> **Task item**:
Without changing a single character, copy every record below.
☆ ☆ ☆ ☆ ☆
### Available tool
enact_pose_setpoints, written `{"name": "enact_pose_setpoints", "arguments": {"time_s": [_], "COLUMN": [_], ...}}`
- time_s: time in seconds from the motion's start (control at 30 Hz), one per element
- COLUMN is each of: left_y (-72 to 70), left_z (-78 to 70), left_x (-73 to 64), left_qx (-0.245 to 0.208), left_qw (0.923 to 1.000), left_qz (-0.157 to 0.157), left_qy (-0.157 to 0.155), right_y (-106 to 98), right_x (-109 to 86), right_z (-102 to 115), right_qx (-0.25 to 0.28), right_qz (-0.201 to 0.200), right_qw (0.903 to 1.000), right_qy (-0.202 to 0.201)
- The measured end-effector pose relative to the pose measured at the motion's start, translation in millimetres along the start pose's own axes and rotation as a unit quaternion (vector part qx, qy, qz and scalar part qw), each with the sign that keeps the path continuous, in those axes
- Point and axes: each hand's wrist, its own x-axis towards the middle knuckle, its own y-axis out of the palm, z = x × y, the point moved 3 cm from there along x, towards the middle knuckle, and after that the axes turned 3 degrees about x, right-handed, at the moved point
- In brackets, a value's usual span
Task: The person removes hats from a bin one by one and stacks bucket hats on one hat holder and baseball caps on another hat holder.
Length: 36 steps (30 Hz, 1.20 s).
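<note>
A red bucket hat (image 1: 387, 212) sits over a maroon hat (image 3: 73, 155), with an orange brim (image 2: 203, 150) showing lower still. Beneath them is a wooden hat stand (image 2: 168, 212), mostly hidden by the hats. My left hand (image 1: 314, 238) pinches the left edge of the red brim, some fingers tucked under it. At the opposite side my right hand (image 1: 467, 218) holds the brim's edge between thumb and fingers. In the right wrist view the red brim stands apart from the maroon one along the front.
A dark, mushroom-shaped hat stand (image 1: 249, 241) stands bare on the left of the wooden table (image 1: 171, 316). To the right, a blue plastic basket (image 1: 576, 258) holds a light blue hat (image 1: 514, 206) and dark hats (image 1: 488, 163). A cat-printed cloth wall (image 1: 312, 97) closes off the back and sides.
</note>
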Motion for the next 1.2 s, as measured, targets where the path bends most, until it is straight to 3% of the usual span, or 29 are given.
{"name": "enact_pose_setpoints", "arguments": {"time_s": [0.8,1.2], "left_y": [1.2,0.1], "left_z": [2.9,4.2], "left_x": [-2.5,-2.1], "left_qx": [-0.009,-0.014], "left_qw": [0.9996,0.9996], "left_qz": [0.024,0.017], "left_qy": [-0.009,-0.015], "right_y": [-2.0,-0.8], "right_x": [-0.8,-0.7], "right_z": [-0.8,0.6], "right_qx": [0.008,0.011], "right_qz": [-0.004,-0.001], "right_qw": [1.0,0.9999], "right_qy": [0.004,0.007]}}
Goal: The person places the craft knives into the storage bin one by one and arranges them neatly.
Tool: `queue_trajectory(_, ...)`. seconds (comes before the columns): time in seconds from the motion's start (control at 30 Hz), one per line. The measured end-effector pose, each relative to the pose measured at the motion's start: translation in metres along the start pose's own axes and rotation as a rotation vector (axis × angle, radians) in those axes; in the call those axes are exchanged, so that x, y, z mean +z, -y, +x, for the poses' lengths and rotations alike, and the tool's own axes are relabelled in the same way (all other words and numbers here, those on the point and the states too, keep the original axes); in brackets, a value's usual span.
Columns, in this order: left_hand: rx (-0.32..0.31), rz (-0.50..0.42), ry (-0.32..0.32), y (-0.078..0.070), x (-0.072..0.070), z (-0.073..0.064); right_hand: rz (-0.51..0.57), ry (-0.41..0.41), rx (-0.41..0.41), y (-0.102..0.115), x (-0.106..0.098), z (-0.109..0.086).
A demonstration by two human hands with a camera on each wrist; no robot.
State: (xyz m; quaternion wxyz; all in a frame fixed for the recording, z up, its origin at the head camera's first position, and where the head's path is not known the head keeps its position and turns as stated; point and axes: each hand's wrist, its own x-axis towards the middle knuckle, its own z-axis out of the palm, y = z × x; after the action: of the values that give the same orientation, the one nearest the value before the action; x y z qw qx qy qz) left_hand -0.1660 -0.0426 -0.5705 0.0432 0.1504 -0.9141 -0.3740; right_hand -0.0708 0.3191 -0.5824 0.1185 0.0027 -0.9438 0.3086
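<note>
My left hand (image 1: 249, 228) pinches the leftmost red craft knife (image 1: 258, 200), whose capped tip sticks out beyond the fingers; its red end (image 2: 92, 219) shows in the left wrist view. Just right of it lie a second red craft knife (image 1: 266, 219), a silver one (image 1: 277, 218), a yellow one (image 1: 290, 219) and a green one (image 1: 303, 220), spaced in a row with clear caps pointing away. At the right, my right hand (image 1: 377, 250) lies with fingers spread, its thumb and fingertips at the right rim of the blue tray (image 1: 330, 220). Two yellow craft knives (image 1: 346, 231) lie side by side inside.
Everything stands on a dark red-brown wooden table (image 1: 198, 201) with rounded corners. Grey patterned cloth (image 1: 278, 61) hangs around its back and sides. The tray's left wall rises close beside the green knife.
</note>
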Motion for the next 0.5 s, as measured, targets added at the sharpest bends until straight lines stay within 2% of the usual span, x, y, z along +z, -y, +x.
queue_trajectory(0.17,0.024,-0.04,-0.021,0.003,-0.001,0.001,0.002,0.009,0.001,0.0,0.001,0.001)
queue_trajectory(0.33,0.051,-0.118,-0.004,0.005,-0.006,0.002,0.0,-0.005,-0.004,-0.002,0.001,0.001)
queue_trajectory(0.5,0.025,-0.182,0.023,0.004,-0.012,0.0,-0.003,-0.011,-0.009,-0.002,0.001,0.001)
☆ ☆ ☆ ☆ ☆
> **Task answer**:
### Available tool
enact_pose_setpoints, written `{"name": "enact_pose_setpoints", "arguments": {"time_s": [_], "COLUMN": [_], ...}}`
- time_s: time in seconds from the motion's start (control at 30 Hz), one per element
- COLUMN is each of: left_y (-72 to 70), left_z (-78 to 70), left_x (-73 to 64), left_qx (-0.245 to 0.208), left_qw (0.923 to 1.000), left_qz (-0.157 to 0.157), left_qy (-0.157 to 0.155), right_y (-106 to 98), right_x (-109 to 86), right_z (-102 to 115), right_qx (-0.25 to 0.28), right_qz (-0.201 to 0.200), right_qw (0.903 to 1.000), right_qy (-0.202 to 0.201)
- The measured end-effector pose relative to the pose measured at the motion's start, translation in millimetres along the start pose's own axes and rotation as a unit quaternion (vector part qx, qy, qz and scalar part qw), each with the sign that keeps the path continuous, in those axes
- Point and axes: each hand's wrist, its own x-axis towards the middle knuckle, its own y-axis out of the palm, z = x × y, the point moved 3 cm from there along x, towards the middle knuckle, and after that the axes turned 3 degrees about x, right-handed, at the moved point
- In brackets, a value's usual span
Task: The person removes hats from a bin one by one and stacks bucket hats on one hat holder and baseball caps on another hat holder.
Length: 36 steps (30 Hz, 1.20 s).
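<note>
A red bucket hat (image 1: 387, 212) sits over a maroon hat (image 3: 73, 155), with an orange brim (image 2: 203, 150) showing lower still. Beneath them is a wooden hat stand (image 2: 168, 212), mostly hidden by the hats. My left hand (image 1: 314, 238) pinches the left edge of the red brim, some fingers tucked under it. At the opposite side my right hand (image 1: 467, 218) holds the brim's edge between thumb and fingers. In the right wrist view the red brim stands apart from the maroon one along the front.
A dark, mushroom-shaped hat stand (image 1: 249, 241) stands bare on the left of the wooden table (image 1: 171, 316). To the right, a blue plastic basket (image 1: 576, 258) holds a light blue hat (image 1: 514, 206) and dark hats (image 1: 488, 163). A cat-printed cloth wall (image 1: 312, 97) closes off the back and sides.
</note>
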Motion for the next 1.2 s, as measured, targets where the path bends most, until it is straight to 3% of the usual span, or 29 are given.
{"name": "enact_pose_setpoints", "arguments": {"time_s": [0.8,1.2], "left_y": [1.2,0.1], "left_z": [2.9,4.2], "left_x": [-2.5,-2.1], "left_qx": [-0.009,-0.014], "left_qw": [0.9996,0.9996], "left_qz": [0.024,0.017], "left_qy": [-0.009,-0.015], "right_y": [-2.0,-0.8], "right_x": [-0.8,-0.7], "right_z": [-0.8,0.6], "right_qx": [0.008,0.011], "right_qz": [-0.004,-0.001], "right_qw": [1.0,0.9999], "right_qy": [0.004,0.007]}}
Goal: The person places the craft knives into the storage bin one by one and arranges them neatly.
Tool: `queue_trajectory(_, ...)`. seconds (comes before the columns): time in seconds from the motion's start (control at 30 Hz), one per line. The measured end-effector pose, each relative to the pose measured at the motion's start: translation in metres along the start pose's own axes and rotation as a rotation vector (axis × angle, radians) in those axes; in the call those axes are exchanged, so that x, y, z mean +z, -y, +x, for the poses' lengths and rotations alike, and the tool's own axes are relabelled in the same way (all other words and numbers here, those on the point and the states too, keep the original axes); in brackets, a value's usual span.
Columns, in this order: left_hand: rx (-0.32..0.31), rz (-0.50..0.42), ry (-0.32..0.32), y (-0.078..0.070), x (-0.072..0.070), z (-0.073..0.064); right_hand: rz (-0.51..0.57), ry (-0.41..0.41), rx (-0.41..0.41), y (-0.102..0.115), x (-0.106..0.098), z (-0.109..0.086).
A demonstration by two human hands with a camera on each wrist; no robot.
State: (xyz m; quaternion wxyz; all in a frame fixed for the recording, z up, its origin at the head camera's first position, and where the head's path is not known the head keeps its position and turns as stated; point and axes: each hand's wrist, its own x-axis towards the middle knuckle, its own z-axis out of the palm, y = z × x; after the action: of the values that give the same orientation, the one nearest the value before the action; x y z qw qx qy qz) left_hand -0.1660 -0.0426 -0.5705 0.0432 0.1504 -0.9141 -0.3740; right_hand -0.0708 0.3191 -0.5824 0.1185 0.0027 -0.9438 0.3086
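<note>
My left hand (image 1: 249, 228) pinches the leftmost red craft knife (image 1: 258, 200), whose capped tip sticks out beyond the fingers; its red end (image 2: 92, 219) shows in the left wrist view. Just right of it lie a second red craft knife (image 1: 266, 219), a silver one (image 1: 277, 218), a yellow one (image 1: 290, 219) and a green one (image 1: 303, 220), spaced in a row with clear caps pointing away. At the right, my right hand (image 1: 377, 250) lies with fingers spread, its thumb and fingertips at the right rim of the blue tray (image 1: 330, 220). Two yellow craft knives (image 1: 346, 231) lie side by side inside.
Everything stands on a dark red-brown wooden table (image 1: 198, 201) with rounded corners. Grey patterned cloth (image 1: 278, 61) hangs around its back and sides. The tray's left wall rises close beside the green knife.
</note>
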Motion for the next 0.5 s, as measured, targets added at the sharpest bends until straight lines stay within 2% of the usual span, x, y, z along +z, -y, +x.
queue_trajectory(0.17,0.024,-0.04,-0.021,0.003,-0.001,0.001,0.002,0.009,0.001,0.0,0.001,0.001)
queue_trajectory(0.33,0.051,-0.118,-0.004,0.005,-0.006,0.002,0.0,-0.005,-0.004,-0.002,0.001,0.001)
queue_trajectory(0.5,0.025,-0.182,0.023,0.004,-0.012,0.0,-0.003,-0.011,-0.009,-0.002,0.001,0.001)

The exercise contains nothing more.